Anthem of the Heart was the second film from Tatsuyuki Nagai. Nagai is not quite a well-known name in anime yet but has been a prolific director in animated episodic television and of limited series since the early 2000s. Nagai’s previous feature film was Anohana: The Flower We Saw That Day (2013), the film spinoff of an earlier limited series he had made, and subsequent to this he made Her Blue Sky (2019).

Anthem of the Heart is a beautifully made film. Tatsuyuki Nagai opts for a traditional form of animation – the ligne claire style favoured by Hayao Miyazaki and of characters with big round eyes. The joy of the film becomes evident from the opening scenes, which are drawn with a marvellous simplicity – Jun going up to the hotel on the hill, which she imagines as a castle; seeing her father emerge and immediately interpreting it as a fantasy of a prince riding out of the castle with his princess, even though we can see the harsher reality; her immediately running to tell her mother who places some of the food she is preparing into Jun’s mouth, telling her to stop talking; and the cut to her father moving out, which he angrily blames on Jun talking too much. The economy in showing a marriage break-up in a mere handful of scenes is superbly skilful.
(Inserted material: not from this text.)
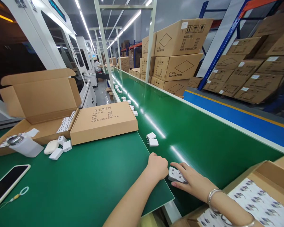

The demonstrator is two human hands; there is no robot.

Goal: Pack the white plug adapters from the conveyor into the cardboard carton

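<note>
My right hand (191, 179) grips several white charger plugs (175, 174) lined up side by side, thumb on the near side and fingers on the far side, low over the green belt. Close beside it, my left hand (157, 165) is curled closed at the table's corner edge; its fingers are turned away, so anything in them is hidden. Two loose white chargers with metal prongs (153, 142) lie on the belt just beyond my left hand. At lower right, an open carton (272, 176) holds rows of small printed white boxes, under my right forearm.
Left on the green table (92, 170) are a closed cardboard box (104, 121), an open one (40, 94), a white container (28, 146), several chargers (56, 154) and a phone (8, 186). More chargers line the green conveyor belt (180, 119). Stacked cartons (177, 66) stand behind.
</note>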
The voiceless Jun stands up in class in Anthem of the Heart (2015)
The voiceless Jun stands up in class

Thereafter, we jump to Jun in her teens as she becomes part of the Community Outreach Committee and their struggle/joys to put on the musical and especially how the group’s various romantic longings and their mutual fears/hang-ups come to the fore. Tatsuyuki Nagai is wonderfully sensitive to the emotions and the film soars whenever he touches on these. The story of the film is about how Jun’s silence in fact ends up affecting everyone around her and this becomes a wider metaphor for the film, which is all about how characters don’t speak to each other. The emotions engendered are sweet and tender.

From this, I was fully prepared to give Anthem of the Heart three-and-a-half, possibly four, stars. Unfortunately, when it comes to wrapping up the film, the strength of everything else falters. [PLOT SPOILERS]. The biggest weakness is that the emotional thrust of the film builds up through the friendship and attraction between Jun and Takumi and we expect this to blossom into romance – only it doesn’t. Instead, the story goes sideways and Takumi realises his attraction to the secondary character of Natsuki, leaving Jun hanging. At the end, the intolerant jock Daiki, who had earlier voiced his opposition to Jun’s inclusion, comes and admits feelings for her and the two walk off together.

[MORE PLOT SPOILERS]. It leaves you with an uneasy feeling of true love thwarted and Jun having to settle for second place in an attraction that had not been given sufficient emotional groundwork to feel satisfying. The other letdown was the revelation that there was no egg and no curse, that the entire idea of Jun’s silence was in her head all along, which makes the case for Anthem of the Heart‘s inclusion here as fantastic material a borderline one at best.